The net decrease in our cash balance is the result of net cash used in operating activities of
$4,495,915, consisting primarily of payments for salaries and benefits, professional fees and lease
operating expenses, adjusted for changes in working capital, net cash used in investing activities
of $7,246,295, consisting of capital expenditures related primarily to development costs, and net
cash provided by financing activities of $1,531,268, consisting of $1,721,152 in additional
borrowings from GasRock, less $127,070 of financing related costs associated with the GasRock
Credit Agreement, $14,562 of payments on term notes and $48,252 of tax payments related to the
vesting of employees common shares, which the employees surrendered to satisfy tax withholding
obligations.
30
We have experienced significant losses in recent periods and, as of June 13, 2008, we have a cash
balance of approximately $550,000 and accounts receivable (for eligible expenses reimbursable from
GasRock) of approximately $125,000. We estimate that our accounts payable and accrued liabilities
as of June 13, 2008 (excluding debt and loss position on hedge contracts) total approximately
$1,200,000. A significant portion of our accounts payable and accrued liabilities are past due and
approximately 50% of the balance is owed to two vendors with whom we are in discussions to
negotiate extended payment terms. We are currently paying our lease operating expenses from a
portion of our sales that are reimbursed by GasRock, so our production operations are not currently
affected. However, we are not able to pay general and administrative expenses from such funds. We
have made substantial reductions in our general and administrative expenses during the third
quarter of fiscal year 2008 but we do not have the ability to reduce costs sufficiently to obtain
positive cash flow from operations. We are not currently drilling new wells; however, based on our
current working capital situation, we need to raise cash in the near term in order to be able to
settle our accounts payable and accrued liabilities and to fund
future operations. In order to continue as a going concern, we
must be able to finance our current operations, pay amounts due under the GasRock Credit Agreement
when such amounts become due on January 30, 2009 and finance any future exploration and development
costs.
The GasRock Credit Agreement contains an event of default if James E. Craddock, our former Chief
Operating Officer, ceases to be materially involved in our management and is not replaced within 90
days with a person acceptable to GasRock. Mr. Craddock resigned as our Chief Operating Officer
effective March 31, 2008. Although Mr. Craddock will continue to make himself available as a
technical advisor to our Board of Directors as needed to assist in an orderly transition and
further advance our development and financing efforts through September 30, 2008, we
have not replaced Mr. Craddock as Chief Operating Officer. We promptly notified GasRock of Mr. Craddocks
resignation. However, GasRock has not formally advised us as to whether they intend to consider
this an event of default should we fail to replace Mr. Craddock with a person acceptable to GasRock
within the 90-day period allowed (by June 29, 2008).

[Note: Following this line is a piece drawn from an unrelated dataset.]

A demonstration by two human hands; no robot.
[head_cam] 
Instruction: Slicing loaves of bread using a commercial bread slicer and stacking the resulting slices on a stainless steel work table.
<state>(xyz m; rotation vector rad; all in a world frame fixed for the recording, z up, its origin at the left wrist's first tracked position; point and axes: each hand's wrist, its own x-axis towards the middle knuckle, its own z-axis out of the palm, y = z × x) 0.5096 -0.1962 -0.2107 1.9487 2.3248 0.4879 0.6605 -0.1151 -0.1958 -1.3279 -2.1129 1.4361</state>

In addition, the GasRock Credit Agreement requires us to maintain a current ratio of 1.0, excluding
from the calculation of current liabilities any advances outstanding under the GasRock Credit
Agreement and excluding from current assets and current liabilities any unrealized gains and losses
from unliquidated commodity derivative contracts. Although we believe that we are in compliance
with this covenant as of June 13, 2008, it is very likely that we will be in breach of this
covenant in the near term if we do not obtain financing.
Upon the occurrence of an event of default under the GasRock Credit Agreement, GasRock may
accelerate our outstanding obligations. In addition, at any time that an event of default exists
under the GasRock Credit Agreement, we will have to pay interest on all amounts outstanding under
the GasRock Credit Agreement at a default rate, which is equal to the then-prevailing interest rate
under the GasRock Credit Agreement plus 4% per annum.
We have historically financed our activities primarily from the proceeds of private placements of
our common shares and most recently from advances under the GasRock Credit Agreement. We currently
have a request pending with GasRock to fund our cash shortfall through the end of fiscal 2008 along
with a request for capital development funds for new development activities. GasRock has sole
discretion over all future advances under the GasRock Credit Agreement.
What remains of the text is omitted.